# Supplied data
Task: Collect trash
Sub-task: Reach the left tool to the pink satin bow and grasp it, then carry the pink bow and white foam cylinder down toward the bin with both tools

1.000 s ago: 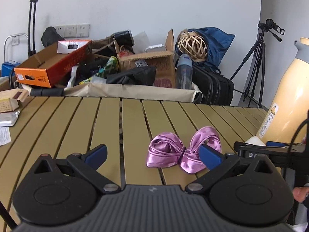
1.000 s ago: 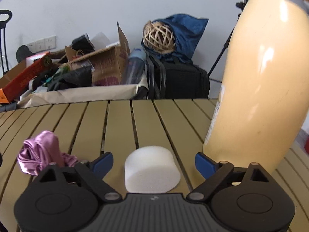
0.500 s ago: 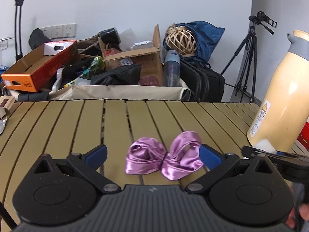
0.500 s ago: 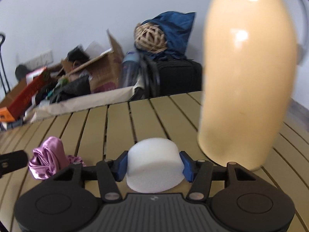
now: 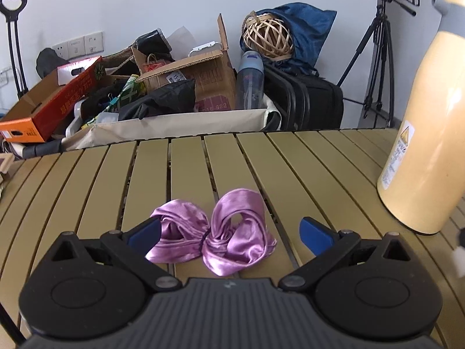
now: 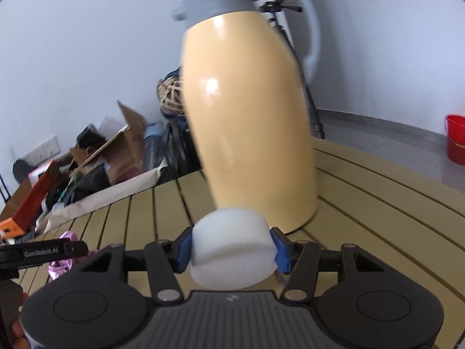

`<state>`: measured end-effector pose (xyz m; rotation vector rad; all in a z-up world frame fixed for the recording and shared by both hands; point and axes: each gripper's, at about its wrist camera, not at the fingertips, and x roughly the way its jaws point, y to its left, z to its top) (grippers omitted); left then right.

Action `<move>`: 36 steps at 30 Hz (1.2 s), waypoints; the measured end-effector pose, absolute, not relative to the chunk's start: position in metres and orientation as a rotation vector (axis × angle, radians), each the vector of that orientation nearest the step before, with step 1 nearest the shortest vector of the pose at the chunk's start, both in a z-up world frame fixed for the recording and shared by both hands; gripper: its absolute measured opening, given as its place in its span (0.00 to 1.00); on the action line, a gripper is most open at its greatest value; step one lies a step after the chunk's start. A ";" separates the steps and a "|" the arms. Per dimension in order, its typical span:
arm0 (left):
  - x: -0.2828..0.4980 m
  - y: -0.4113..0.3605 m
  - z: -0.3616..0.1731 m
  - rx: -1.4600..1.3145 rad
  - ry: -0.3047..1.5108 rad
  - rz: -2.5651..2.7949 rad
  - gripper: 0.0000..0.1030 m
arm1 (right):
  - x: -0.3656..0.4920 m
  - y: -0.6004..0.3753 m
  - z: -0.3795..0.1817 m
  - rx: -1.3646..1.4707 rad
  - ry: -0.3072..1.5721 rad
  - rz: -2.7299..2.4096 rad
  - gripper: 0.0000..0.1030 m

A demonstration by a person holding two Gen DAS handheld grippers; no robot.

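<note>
One white foam puck (image 6: 232,247) now sits clenched between the right claw (image 6: 232,248) pads, lifted off the slatted worktop (image 6: 363,203) in front of the cream jug (image 6: 250,122); a second ago that claw stood wide around it. Next trash, the purple satin bow (image 5: 212,238), lies between the released left claw (image 5: 229,232) fingers, ungrasped.

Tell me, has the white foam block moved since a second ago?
Yes. The white foam block is now clamped in the right tongs and off the slatted table, in front of the cream jug.
</note>
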<state>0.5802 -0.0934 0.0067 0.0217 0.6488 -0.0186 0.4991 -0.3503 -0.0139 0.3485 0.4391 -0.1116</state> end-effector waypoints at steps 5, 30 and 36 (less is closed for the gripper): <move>0.599 -0.105 -0.002 0.062 0.673 0.032 1.00 | 0.498 -0.378 -0.025 0.401 0.419 -0.149 0.53; 0.600 -0.101 -0.019 0.141 0.707 0.133 0.33 | 0.493 -0.393 -0.029 0.434 0.371 -0.117 0.53; 0.578 -0.097 -0.005 0.120 0.690 0.086 0.27 | 0.484 -0.392 -0.022 0.434 0.359 -0.104 0.53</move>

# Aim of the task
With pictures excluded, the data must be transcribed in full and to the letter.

# Output for this task
Task: Collect trash
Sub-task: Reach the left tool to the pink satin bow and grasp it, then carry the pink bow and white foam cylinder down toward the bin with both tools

1.000 s ago: 
1.000 s ago: 
0.500 s ago: 
0.500 s ago: 
now: 
now: 

`<state>`: measured end-effector pose (xyz m; rotation vector rad; all in a z-up world frame fixed for the recording and shared by both hands; point and axes: each gripper's, at about its wrist camera, not at the fingertips, and x roughly the way its jaws point, y to its left, z to its top) (grippers omitted); left then right.

Action `<move>`: 36 steps at 30 Hz (1.2 s), waypoints; the measured end-effector pose, absolute, not relative to the chunk's start: position in metres and orientation as a rotation vector (axis × angle, radians), each the vector of that orientation nearest the step before, with step 1 nearest the shortest vector of the pose at the chunk's start, both in a z-up world frame fixed for the recording and shared by both hands; gripper: its absolute measured opening, given as its place in its span (0.00 to 1.00); on the action line, a gripper is most open at its greatest value; step one lies a step after the chunk's start. A ";" separates the steps and a "|" the arms. Per dimension in order, its typical span:
arm0 (left):
  - x: -0.2828..0.4980 m
  - y: -0.4113..0.3605 m
  - z: -0.3616..0.1731 m
  - rx: -1.4600..1.3145 rad
  - ry: -0.3047..1.5108 rad
  - rz: -2.5651..2.7949 rad
  - gripper: 0.0000..0.1030 m
arm1 (right):
  - x: -0.3656..0.4920 m
  - y: -0.6004..0.3753 m
  - z: -0.3795..0.1817 m
  - rx: -1.3646..1.4707 rad
  - ry: -0.3072..1.5721 rad
  - rz: -2.7299..2.4096 rad
  - gripper: 0.0000..0.1030 m

A demonstration by a person holding two Gen DAS handheld grippers; no robot.

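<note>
One white foam puck (image 6: 232,247) now sits clenched between the right claw (image 6: 232,248) pads, lifted off the slatted worktop (image 6: 363,203) in front of the cream jug (image 6: 250,122); a second ago that claw stood wide around it. Next trash, the purple satin bow (image 5: 212,238), lies between the released left claw (image 5: 229,232) fingers, ungrasped.

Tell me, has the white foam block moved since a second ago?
Yes. The white foam block is now clamped in the right tongs and off the slatted table, in front of the cream jug.
</note>
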<state>0.5802 -0.0934 0.0067 0.0217 0.6488 -0.0186 0.4991 -0.3503 -0.0139 0.3485 0.4391 -0.1116</state> end-effector waypoints at steps 5, 30 and 36 (less is closed for the gripper): <move>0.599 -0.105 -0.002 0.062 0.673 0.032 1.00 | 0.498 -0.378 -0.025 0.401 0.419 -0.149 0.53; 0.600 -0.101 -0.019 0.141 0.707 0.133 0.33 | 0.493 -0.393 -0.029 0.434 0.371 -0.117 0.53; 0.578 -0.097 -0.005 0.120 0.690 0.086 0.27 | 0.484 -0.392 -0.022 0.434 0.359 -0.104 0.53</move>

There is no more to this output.